Hi,
I want to reject records that have the same field values and send them to port #1…
I have a Partition node that has the PartitionClass attribute set to the java class below:
public class DuplicateRowPartitioner implements PartitionFunction {
private static final Logger logger = Logger.getLogger(DuplicateRowPartitioner.class);
DataRecord previous;
/**
* unique records are sent to output port 0. exact duplicate records are sent
* to output port 1.
*/
public int getOutputPort(DataRecord record) {
if (previous == null) {
logger.info(new StringBuffer(“Comparing record : '”).append(
record.toString()).append(“’ to previous record : NULL…”).toString());
}
else {
logger.info(new StringBuffer(“Comparing record : '”).append(
record.toString()).append(“’ to previous record : '”).append(
previous.toString()).append(“'…”).toString());
}
// sent exact duplicate records to a different output port
if (previous != null && record.equals(previous)) {
logger.info(new StringBuffer(“Found duplicate record…”).toString());
return 1;
}
logger.info(new StringBuffer(“Found different record…”).toString());
previous = record.duplicate();
return 0;
} // end of getOutputPort()
public void init(int numPartitions, RecordKey partitionKey)

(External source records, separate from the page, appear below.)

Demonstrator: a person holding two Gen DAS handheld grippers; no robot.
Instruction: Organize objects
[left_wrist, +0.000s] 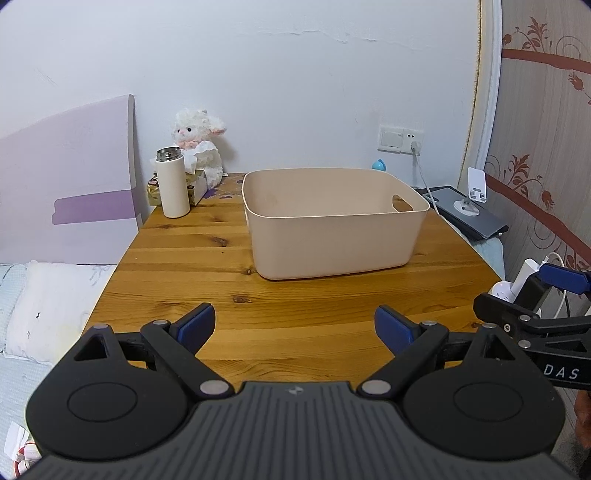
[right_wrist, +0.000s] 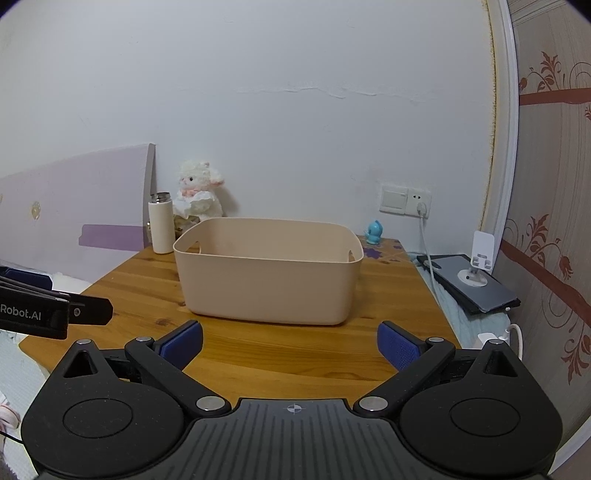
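Note:
A beige plastic bin (left_wrist: 332, 240) stands on the wooden table (left_wrist: 184, 266), and its inside looks bare; it also shows in the right wrist view (right_wrist: 269, 280). A white thermos bottle (left_wrist: 172, 184) stands at the table's far left, next to a tissue box (left_wrist: 195, 182) and a white plush lamb (left_wrist: 201, 140). A small blue figurine (right_wrist: 373, 232) stands at the far right behind the bin. My left gripper (left_wrist: 294, 328) is open and empty over the table's near edge. My right gripper (right_wrist: 290, 345) is open and empty, in front of the bin.
A bed with a white pillow (left_wrist: 48, 306) lies left of the table. A dark tablet with a white phone stand (right_wrist: 476, 273) lies on a lower surface to the right. A wall socket with a white cable (right_wrist: 421, 210) is behind. A patterned wardrobe (right_wrist: 554, 221) is at the right.

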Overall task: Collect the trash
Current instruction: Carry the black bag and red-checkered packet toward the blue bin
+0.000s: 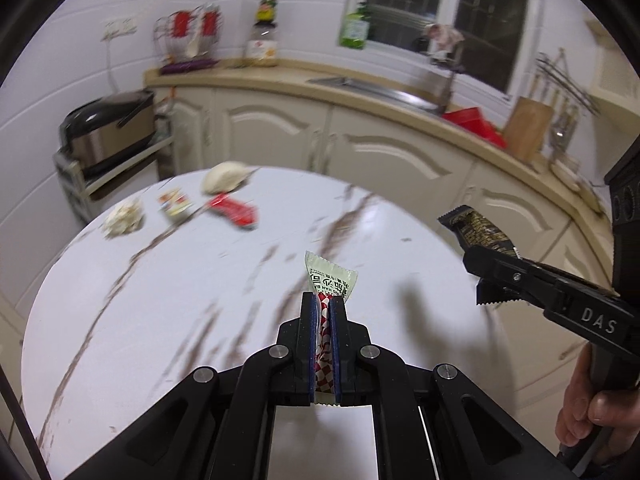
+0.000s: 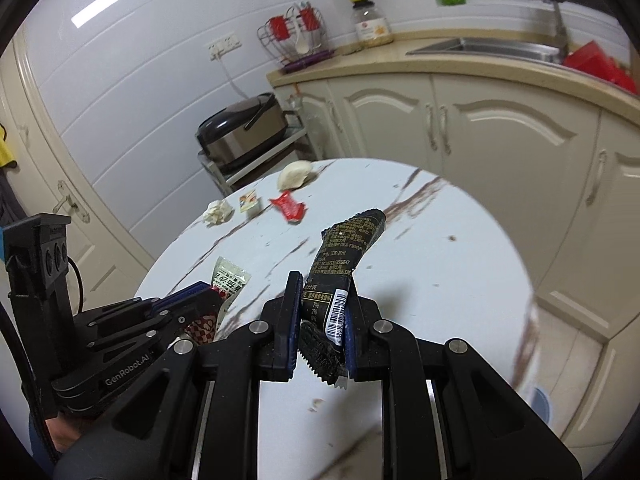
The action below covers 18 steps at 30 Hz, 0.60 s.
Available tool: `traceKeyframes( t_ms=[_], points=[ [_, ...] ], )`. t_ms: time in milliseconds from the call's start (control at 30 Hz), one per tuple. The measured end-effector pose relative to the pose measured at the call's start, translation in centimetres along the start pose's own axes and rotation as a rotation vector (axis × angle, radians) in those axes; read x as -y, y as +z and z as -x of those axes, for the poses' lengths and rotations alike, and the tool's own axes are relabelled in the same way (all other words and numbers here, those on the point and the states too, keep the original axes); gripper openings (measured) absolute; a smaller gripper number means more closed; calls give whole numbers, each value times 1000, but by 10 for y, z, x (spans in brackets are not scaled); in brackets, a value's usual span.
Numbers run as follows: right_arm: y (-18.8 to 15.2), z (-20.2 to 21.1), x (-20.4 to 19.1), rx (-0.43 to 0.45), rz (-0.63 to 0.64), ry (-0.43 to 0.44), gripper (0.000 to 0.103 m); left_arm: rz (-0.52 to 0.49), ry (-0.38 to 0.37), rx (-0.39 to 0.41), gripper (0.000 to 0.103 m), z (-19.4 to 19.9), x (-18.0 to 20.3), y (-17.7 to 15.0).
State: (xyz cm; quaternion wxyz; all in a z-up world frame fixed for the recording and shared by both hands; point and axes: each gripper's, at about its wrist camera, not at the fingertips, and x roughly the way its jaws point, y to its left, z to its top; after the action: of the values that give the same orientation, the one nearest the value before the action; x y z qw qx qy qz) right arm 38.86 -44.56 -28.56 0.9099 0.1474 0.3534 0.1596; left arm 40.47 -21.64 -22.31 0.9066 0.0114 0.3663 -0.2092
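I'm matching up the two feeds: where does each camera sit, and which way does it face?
Left wrist: on the left gripper, looking along its fingers, shut on a red-checked packet, across the round table toward the cabinets; a hand shows at right.
Right wrist: on the right gripper, shut on a black wrapper, facing the same table.
Shared: each sees the other gripper, the red wrapper and the rice cooker.
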Motion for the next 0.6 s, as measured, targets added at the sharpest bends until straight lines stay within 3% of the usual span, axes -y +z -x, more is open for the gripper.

throws ComponentNotReadyException {
} // end init()
}
I can see that I have a record that has field values exactly the same as those in the previous record (see the logger output below), but Clover still treats them as different records??
INFO [PARTITION_0] - Comparing record : '#0|REFERENCE|S->10273
#1|POSITION|S->5
#2|AMOUNT_1|N->0.0
’ to previous record : '#0|REFERENCE|S->10273
#1|POSITION|S->5
#2|AMOUNT_1|N->0.0
'…
INFO [PARTITION_0] - Found different record…
Does it mean that I cannot use record.equals(previous) (see Java class above) to check whether they have exact duplicate field values? What should I do instead?
Thanks,
al